- [PROMPT] Find the lines holding the string "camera" in the data, then copy all of them.

------------------------------------------------

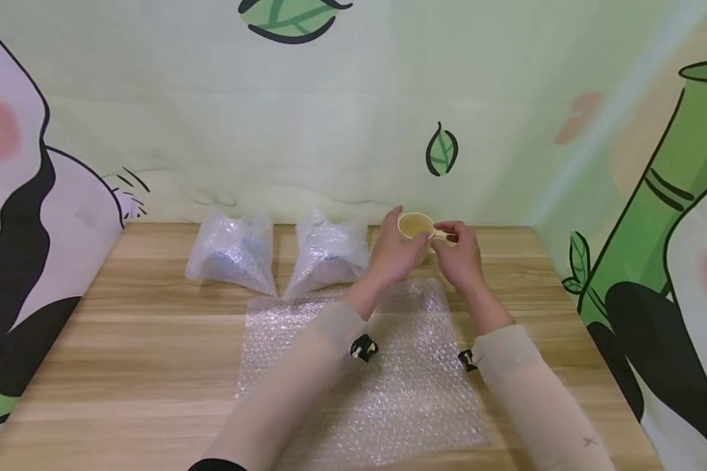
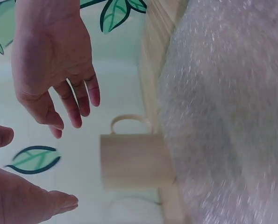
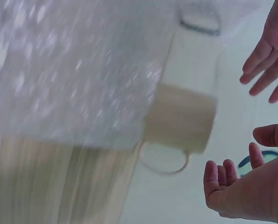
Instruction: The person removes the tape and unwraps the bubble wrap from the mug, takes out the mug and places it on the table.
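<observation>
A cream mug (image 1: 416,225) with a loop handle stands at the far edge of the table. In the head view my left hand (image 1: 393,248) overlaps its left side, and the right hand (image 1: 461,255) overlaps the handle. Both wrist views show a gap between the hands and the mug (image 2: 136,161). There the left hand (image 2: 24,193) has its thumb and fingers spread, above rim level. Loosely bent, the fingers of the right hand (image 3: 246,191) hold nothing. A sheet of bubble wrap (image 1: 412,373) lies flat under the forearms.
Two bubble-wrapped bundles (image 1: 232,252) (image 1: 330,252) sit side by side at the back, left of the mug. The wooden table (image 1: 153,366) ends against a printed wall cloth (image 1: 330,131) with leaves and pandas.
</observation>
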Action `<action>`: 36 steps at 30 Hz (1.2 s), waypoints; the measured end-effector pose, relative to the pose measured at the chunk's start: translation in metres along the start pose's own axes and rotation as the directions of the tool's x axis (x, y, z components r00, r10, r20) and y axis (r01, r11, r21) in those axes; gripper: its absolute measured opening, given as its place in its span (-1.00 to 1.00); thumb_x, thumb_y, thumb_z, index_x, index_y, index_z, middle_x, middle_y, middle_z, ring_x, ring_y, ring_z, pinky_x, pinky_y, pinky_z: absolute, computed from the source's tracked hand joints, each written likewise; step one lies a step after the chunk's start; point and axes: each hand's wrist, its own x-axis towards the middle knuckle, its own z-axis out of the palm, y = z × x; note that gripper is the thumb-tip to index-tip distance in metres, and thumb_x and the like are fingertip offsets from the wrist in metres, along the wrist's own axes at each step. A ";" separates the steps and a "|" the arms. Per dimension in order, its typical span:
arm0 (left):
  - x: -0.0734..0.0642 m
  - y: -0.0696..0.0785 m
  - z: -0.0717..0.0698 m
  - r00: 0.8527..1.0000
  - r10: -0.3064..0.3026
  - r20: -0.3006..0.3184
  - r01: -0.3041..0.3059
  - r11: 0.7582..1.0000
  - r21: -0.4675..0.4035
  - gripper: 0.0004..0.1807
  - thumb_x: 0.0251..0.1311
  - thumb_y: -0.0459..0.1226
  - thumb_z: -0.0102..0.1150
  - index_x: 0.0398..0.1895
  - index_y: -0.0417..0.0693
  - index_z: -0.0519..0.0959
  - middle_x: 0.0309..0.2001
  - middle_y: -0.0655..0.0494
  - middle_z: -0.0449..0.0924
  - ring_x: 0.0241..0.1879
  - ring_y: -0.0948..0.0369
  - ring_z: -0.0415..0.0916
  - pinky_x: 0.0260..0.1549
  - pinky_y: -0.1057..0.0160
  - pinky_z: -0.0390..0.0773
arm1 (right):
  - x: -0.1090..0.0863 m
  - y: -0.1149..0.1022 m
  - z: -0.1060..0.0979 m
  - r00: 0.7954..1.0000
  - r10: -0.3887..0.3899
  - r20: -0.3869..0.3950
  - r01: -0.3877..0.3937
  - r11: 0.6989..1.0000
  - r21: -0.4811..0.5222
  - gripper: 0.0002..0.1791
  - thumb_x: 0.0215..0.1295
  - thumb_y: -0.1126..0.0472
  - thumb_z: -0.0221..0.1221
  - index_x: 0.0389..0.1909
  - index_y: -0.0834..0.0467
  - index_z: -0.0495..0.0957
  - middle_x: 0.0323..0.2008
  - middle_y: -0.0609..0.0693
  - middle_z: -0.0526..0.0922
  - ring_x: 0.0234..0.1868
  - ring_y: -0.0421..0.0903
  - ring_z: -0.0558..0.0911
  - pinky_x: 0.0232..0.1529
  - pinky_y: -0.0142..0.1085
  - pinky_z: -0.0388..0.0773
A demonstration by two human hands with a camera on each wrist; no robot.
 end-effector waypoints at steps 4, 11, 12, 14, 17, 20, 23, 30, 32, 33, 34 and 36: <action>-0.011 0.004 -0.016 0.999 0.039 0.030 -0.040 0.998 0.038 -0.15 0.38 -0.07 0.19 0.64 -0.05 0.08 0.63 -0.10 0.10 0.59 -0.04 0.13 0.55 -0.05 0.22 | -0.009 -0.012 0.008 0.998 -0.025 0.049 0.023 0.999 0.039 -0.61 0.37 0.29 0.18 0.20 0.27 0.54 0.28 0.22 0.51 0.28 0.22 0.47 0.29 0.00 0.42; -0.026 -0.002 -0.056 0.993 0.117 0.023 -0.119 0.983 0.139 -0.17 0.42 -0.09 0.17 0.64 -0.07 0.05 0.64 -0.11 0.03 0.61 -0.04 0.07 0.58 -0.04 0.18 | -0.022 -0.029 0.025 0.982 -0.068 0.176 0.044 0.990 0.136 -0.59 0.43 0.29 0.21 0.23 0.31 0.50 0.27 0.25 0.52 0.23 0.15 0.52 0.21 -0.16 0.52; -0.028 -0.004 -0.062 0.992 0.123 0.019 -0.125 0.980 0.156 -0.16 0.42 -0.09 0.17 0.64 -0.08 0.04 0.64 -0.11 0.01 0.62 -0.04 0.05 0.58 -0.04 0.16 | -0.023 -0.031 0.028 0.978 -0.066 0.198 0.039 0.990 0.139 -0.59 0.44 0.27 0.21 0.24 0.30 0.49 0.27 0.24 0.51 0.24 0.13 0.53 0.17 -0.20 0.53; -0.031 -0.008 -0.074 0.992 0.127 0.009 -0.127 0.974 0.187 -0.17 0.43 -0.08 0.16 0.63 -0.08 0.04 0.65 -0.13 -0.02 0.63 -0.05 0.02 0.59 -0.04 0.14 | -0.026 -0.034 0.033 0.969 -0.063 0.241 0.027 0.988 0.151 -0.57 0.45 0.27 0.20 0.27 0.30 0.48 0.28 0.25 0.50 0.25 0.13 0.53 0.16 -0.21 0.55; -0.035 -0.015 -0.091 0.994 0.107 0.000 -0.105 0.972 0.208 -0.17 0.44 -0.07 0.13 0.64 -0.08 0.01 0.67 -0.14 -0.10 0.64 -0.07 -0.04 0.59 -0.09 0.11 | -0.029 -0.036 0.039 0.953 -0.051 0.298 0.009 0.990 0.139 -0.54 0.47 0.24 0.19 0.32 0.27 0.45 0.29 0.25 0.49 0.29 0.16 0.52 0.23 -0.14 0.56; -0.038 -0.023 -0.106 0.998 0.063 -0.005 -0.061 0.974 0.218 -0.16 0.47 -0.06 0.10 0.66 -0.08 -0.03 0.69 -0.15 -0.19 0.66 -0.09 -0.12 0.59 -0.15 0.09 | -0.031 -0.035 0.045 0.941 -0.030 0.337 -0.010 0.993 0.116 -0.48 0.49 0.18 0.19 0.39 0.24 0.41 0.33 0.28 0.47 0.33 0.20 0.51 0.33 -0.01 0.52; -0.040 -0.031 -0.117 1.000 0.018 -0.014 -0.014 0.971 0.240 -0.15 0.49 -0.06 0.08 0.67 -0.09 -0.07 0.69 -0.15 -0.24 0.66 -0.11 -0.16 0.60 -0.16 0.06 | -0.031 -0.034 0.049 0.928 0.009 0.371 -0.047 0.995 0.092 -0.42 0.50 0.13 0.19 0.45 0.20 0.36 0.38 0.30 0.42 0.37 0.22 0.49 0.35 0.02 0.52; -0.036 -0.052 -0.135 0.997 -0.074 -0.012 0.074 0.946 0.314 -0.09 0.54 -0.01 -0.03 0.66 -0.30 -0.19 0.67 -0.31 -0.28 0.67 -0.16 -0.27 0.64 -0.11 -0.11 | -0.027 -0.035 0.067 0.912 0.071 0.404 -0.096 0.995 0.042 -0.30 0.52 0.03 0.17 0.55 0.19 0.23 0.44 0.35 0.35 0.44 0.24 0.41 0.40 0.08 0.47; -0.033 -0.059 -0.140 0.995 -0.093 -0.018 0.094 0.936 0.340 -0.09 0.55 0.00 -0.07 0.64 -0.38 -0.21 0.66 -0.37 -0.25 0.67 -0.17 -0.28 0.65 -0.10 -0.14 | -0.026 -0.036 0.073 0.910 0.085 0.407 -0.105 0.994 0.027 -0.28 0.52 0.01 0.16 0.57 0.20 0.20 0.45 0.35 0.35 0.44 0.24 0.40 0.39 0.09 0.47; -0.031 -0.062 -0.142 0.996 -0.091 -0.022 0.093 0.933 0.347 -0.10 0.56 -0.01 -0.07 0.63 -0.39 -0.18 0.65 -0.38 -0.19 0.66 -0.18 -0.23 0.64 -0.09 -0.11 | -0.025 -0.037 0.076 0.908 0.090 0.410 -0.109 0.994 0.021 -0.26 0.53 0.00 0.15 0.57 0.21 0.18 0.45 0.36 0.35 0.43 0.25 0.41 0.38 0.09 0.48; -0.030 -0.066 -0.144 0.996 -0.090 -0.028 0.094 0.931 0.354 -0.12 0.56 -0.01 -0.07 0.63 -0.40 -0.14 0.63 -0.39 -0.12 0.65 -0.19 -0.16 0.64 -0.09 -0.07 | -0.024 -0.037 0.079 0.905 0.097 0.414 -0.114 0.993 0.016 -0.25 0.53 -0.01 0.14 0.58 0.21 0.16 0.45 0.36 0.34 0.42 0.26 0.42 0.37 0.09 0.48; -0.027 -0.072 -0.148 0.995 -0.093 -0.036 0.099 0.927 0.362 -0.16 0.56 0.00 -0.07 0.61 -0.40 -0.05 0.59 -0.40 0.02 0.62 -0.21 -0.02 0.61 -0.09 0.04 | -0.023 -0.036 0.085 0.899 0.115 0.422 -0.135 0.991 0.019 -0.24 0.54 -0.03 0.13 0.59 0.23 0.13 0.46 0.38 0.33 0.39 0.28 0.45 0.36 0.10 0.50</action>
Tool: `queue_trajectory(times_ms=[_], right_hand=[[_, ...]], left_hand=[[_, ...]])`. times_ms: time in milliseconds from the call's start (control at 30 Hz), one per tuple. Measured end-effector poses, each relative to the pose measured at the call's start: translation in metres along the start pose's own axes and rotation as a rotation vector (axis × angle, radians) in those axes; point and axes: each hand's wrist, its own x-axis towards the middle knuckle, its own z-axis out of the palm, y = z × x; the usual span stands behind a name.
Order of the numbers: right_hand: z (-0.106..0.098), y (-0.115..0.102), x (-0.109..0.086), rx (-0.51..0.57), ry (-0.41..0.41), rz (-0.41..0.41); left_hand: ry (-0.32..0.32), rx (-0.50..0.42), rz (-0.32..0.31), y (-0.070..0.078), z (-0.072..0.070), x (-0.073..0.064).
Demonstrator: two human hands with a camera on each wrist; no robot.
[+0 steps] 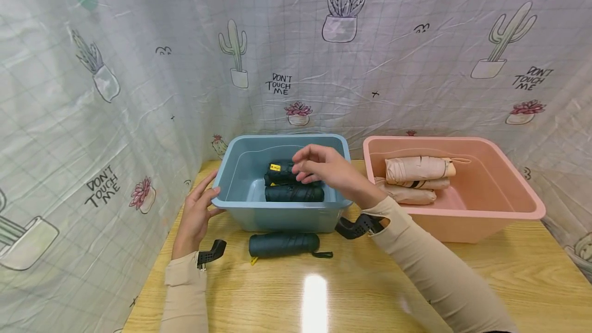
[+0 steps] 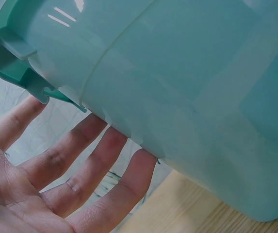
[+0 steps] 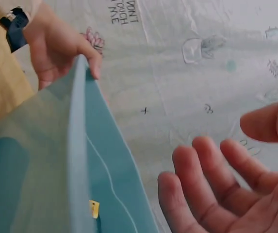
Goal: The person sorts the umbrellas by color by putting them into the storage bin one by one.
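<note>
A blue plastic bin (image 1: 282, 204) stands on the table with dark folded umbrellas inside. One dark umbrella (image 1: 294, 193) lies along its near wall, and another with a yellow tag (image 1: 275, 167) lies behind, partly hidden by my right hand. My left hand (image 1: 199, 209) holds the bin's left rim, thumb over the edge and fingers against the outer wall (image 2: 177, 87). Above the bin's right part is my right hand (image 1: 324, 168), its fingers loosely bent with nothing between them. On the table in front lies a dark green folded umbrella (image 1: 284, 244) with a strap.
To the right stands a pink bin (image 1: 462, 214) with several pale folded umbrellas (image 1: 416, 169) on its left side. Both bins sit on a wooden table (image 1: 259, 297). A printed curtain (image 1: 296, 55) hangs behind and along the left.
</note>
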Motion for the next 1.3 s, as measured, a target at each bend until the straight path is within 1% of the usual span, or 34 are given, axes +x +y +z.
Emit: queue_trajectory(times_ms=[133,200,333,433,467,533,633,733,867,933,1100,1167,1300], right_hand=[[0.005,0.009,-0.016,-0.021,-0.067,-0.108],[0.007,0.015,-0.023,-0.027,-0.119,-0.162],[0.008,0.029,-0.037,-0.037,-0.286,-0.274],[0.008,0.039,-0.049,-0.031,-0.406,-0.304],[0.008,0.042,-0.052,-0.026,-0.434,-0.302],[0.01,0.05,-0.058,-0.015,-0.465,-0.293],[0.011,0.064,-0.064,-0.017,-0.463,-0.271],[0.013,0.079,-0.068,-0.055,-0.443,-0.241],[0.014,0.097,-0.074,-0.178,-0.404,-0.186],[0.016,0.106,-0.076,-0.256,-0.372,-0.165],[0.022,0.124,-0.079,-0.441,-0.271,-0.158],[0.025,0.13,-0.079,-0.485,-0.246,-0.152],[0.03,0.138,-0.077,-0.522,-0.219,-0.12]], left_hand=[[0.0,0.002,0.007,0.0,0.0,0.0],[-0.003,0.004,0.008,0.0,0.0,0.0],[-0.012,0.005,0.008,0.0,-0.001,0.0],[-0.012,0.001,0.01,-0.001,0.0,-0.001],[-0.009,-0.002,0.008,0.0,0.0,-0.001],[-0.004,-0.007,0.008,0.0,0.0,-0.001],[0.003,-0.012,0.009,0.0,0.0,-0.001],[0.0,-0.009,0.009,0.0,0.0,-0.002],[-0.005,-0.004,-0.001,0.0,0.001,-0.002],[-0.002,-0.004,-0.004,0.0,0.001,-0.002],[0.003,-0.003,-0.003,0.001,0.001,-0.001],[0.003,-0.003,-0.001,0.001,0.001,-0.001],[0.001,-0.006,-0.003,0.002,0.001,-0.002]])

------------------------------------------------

- [COMPLETED TASK]
A demonstration by two human hands with a camera on each wrist; no robot.
Demonstrator: two human hands with a camera on each wrist; no robot.

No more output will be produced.